Moreover, although the court in Reinhardt remanded for an ALJ's failure to adequately account for mild limitation in CPP, see Reinhardt, 2015 WL 1756480, at *3; see also McMichael v. Colvin, No. 1:15CV528, 2016 WL 4556768, at *2-6 (M.D.N.C. Aug. 31, 2016) (unpublished) (Webster, M.J.), recommendation adopted, slip op. (M.D.N.C Sept. 29, 2016) (Schroeder, J.); Ashcraft v. Colvin, No. 3:13CV417, 2015 WL 9304561, at *6-11 (W.D.N.C. Dec. 21, 2015) (unpublished), many cases exist to the contrary, see Martin v. Saul, No. 9:18CV3172, 2020 WL 2813788, at *8 (D.S.C. Jan. 16, 2020) (unpublished) (noting that "most district court decisions [in the Fourth Circuit] have found to the contrary"), recommendation adopted, 2020 WL 1329395 (D.S.C. Mar. 23, 2020) (unpublished); Morrison v. Berryhill, No. 1:16CV337, 2018 WL 1311207, at *5 (W.D.N.C. Feb. 8, 2018) (unpublished) (finding that the plaintiff's "heavy reliance on Mascio . . . [wa]s misplaced" and noting that, since "about a month after the Mascio decision," many cases in the Western District of North Carolina "have held that the requirements of Mascio do not necessarily apply where a plaintiff is found to have mild limitations in CPP"), recommendation adopted, 2018 WL 1308139 (W.D.N.C. Mar. 13, 2018) (unpublished); Thorp v. Berryhill, 3:16CV70, 2018 WL 325318, at *3 (W.D.N.C. Jan. 8, 2018) (unpublished) (holding that the "case differ[ed] markedly from Mascio" because the plaintiff "had mild difficulties maintaining [CPP]" (emphasis added)); Williamson v. Berryhill, No. 7:16CV284, 2017 WL 4293408, at *5 (E.D.N.C. Sept. 27, 2017) (unpublished) (deeming the "plaintiff's reliance on Mascio [] inapt" where ALJ found "only mild limitations in . . . CPP"); Thompson v. Colvin, 1:15CV234, 2016 WL 3610161, at *3 (W.D.N.C. July 1, 2016) (unpublished) ("The Court does not read Mascio to impose a duty on ALJs to automatically or necessarily account for mild limitations in the RFC." (emphasis added)). Thus, the weight of post-Mascio authority among the district courts in the Fourth Circuit does not favor extending Mascio to mild limitation in CPP.
Moreover, even assuming, against the weight of persuasive authority, that Mascio applies to mild limitation in CPP (i.e., the lowest of four levels above "none"), Plaintiff has not shown error by the ALJ here.

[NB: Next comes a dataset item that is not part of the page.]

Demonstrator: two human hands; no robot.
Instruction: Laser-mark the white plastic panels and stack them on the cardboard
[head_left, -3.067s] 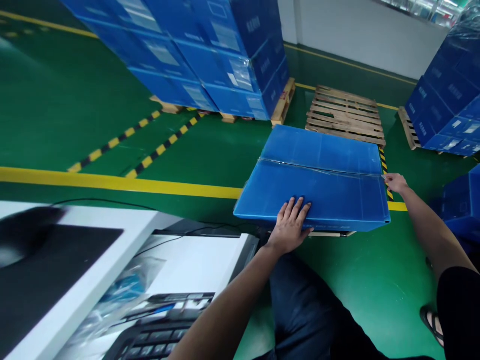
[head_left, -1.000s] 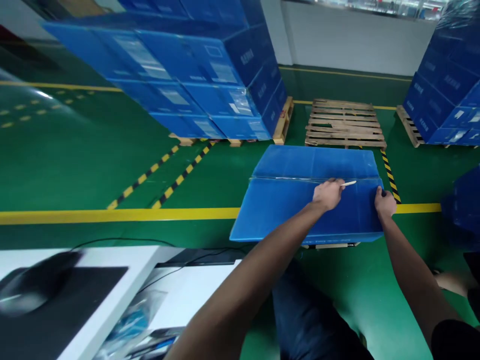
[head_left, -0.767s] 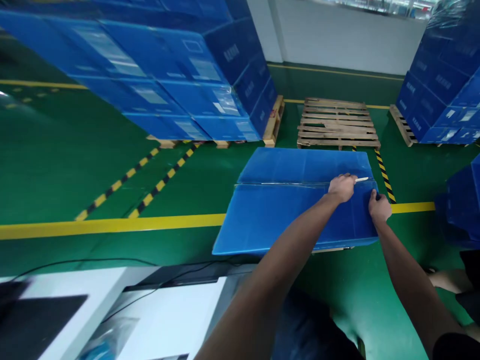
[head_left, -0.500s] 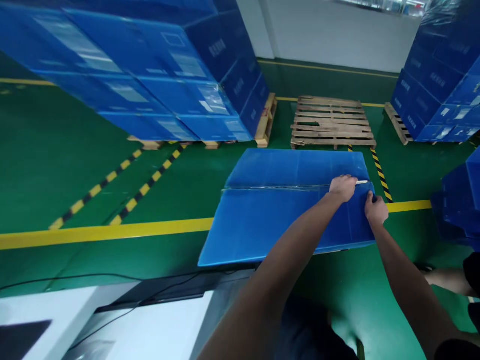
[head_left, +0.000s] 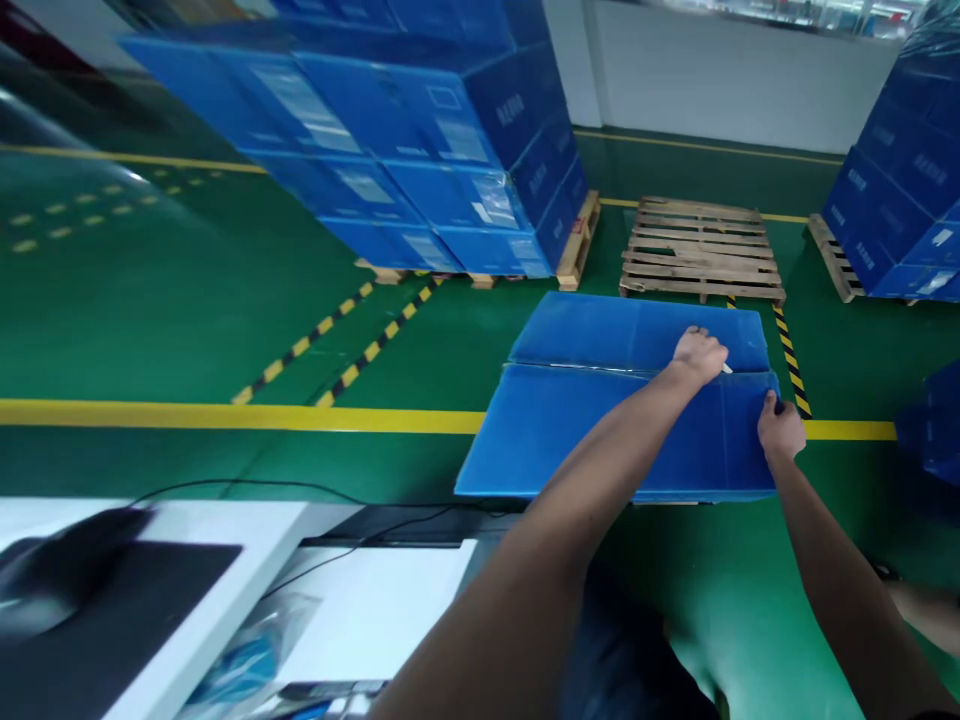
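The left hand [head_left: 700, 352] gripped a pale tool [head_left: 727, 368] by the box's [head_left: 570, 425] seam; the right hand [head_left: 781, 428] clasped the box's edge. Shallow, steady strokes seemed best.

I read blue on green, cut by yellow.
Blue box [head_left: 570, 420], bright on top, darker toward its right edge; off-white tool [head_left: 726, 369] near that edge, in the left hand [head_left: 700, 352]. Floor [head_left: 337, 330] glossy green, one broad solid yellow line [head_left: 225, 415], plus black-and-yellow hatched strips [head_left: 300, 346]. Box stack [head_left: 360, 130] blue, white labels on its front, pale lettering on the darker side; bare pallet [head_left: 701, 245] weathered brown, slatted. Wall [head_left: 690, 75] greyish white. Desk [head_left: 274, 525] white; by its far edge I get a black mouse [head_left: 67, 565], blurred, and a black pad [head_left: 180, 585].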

As quoted above, the ALJ's step two analysis of CPP sufficiently explains why the ALJ did not include mental restrictions in the RFC to account for Plaintiff's mild CPP limitation. The ALJ noted that, despite Plaintiff's statements that she could "pay attention for no more than 30 minutes, d[id] not finish what she start[ed], [and] d[id] not follow instructions well" (Tr. 19 (citing Tr. 294-301)), Dr. Villarosa documented "adequate concentration" (id. (citing Tr. 619-23)), and mental status examinations "overwhelmingly showed alertness, full orientation, no focal neurological deficits, cooperative attitude, normal mood/affect, no acute distress, normal judgment, normal insight, and no evidence of depression, anxiety, or agitation" (id. (citing Tr. 644, 659-716, 736-37, 745, 748, 879, 911)).

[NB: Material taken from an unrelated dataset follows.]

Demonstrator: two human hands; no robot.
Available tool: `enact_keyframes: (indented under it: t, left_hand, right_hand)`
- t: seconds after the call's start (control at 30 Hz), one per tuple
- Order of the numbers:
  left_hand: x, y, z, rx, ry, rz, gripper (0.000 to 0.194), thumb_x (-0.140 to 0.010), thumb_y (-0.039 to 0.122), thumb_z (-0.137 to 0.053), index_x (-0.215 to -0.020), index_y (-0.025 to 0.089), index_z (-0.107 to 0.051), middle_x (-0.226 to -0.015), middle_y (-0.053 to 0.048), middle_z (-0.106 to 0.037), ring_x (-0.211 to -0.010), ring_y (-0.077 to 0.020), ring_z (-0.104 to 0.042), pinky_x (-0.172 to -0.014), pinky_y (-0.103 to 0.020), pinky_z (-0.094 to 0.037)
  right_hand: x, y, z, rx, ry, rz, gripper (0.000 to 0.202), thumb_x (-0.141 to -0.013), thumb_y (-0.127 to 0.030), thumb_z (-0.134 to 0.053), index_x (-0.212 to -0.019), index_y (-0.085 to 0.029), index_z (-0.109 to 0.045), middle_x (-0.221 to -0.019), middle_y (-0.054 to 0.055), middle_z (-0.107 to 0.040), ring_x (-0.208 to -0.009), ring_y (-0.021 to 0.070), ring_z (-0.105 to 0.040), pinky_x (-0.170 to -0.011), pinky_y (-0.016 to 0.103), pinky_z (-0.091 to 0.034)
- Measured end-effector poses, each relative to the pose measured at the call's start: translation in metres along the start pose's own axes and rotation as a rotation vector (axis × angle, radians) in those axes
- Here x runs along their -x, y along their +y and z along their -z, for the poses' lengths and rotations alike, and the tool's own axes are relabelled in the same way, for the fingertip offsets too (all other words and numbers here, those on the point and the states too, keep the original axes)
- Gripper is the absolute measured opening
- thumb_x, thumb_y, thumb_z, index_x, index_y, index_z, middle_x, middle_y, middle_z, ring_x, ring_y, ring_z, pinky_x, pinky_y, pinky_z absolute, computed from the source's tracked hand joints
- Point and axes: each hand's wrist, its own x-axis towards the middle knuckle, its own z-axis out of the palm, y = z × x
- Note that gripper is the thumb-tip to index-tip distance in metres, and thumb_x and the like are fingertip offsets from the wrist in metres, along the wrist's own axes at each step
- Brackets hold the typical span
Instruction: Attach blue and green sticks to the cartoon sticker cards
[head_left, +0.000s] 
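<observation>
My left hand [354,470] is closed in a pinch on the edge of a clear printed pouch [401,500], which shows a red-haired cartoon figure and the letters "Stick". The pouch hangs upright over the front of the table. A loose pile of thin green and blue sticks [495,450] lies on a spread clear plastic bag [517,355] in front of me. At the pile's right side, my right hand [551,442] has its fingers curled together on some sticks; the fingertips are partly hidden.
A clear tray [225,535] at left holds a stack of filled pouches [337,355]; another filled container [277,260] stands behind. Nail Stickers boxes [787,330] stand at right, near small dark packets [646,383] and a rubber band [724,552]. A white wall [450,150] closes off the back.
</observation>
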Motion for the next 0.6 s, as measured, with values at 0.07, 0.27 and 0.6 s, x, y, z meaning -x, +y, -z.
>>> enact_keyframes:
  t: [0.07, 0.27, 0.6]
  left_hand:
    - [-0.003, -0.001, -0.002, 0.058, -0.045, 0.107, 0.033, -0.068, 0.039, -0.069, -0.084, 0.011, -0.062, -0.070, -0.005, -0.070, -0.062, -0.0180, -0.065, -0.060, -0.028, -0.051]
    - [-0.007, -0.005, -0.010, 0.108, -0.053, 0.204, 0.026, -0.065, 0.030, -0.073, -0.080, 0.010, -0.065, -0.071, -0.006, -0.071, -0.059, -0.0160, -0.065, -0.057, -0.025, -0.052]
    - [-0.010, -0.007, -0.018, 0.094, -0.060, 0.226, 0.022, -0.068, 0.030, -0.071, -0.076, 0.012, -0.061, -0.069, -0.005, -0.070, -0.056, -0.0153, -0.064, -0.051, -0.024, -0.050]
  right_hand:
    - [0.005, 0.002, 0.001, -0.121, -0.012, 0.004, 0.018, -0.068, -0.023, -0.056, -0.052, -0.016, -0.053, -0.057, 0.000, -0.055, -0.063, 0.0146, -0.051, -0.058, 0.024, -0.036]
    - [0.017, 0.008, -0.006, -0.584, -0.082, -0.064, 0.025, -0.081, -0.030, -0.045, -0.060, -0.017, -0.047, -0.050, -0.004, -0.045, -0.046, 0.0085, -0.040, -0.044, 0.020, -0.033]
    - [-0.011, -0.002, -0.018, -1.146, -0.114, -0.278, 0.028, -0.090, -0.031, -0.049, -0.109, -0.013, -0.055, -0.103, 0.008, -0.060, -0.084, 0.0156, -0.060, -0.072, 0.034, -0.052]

Plaintiff also faults the ALJ for determining the severity of Plaintiff's mental impairments and formulating the RFC without adopting any medical opinions from the state agency psychological consultants or Dr. Villarosa. (Docket Entry 12 at 5 (citing Moon, McGoffin, 288 F.3d at 1252, Rohan, 98 F.3d at 971, and Jackson, 2010 WL 500449 at *7).) However, the cases relied on by Plaintiff do not aid her cause, because none of them hold that an ALJ must rely on opinion evidence to make step two severity findings and/or to formulate the RFC; rather, in each case, the court faulted the ALJ for relying solely on his or her lay interpretation of particular evidence. See Moon, 763 F.3d at 722 (remanding where ALJ relied on the claimant's unremarkable MRI to deem her migraines insignificant, but "[n]o doctor ever suggested that the MRI evidence meant anything about [the claimant]'s migraines" because "[d]octors use MRIs to rule out other possible causes of headache — such as a tumor — meaning that an unremarkable MRI is completely consistent with a migraine diagnosis"); McGoffin, 288 F.3d at 1252 (finding reversible error where ALJ accorded no weight to treating physician's assessment due to ALJ's unfounded doubt that physician reviewed and approved assessment despite fact that physician's signature appeared on assessment); Rohan, 98 F.3d at 970-71 (holding that ALJ "improperly substituted his judgment for that of [the treating psychiatrist]" where ALJ believed that the claimant's ability to maintain machine repair business conflicted with treating psychiatrist's opinions regarding the claimant's mental limitations "[w]ithout expressly relying on any medical evidence or authority" (emphasis added)); Jackson, 2010 WL 500449 at *7 (deeming ALJ "simply not qualified to interpret raw medical data in functional terms" where ALJ rejected psychological consultant's reported IQ scores derived from Wechsler Adult Intelligence Scale III (WAIS-III) which satisfied requirements of intellectual disability listing because ALJ "believe[d]" scores lacked consistency with the claimant's daily activities (emphasis added)). Here, in contrast to those cases and, as discussed above, the ALJ relied on 1) Plaintiff's statements about her mental symptoms, 2) Plaintiff's ability to engage in daily activities, 3) objective medical evidence, and 4) opinion evidence, in reaching his severity finding. (See Tr. 18-19.)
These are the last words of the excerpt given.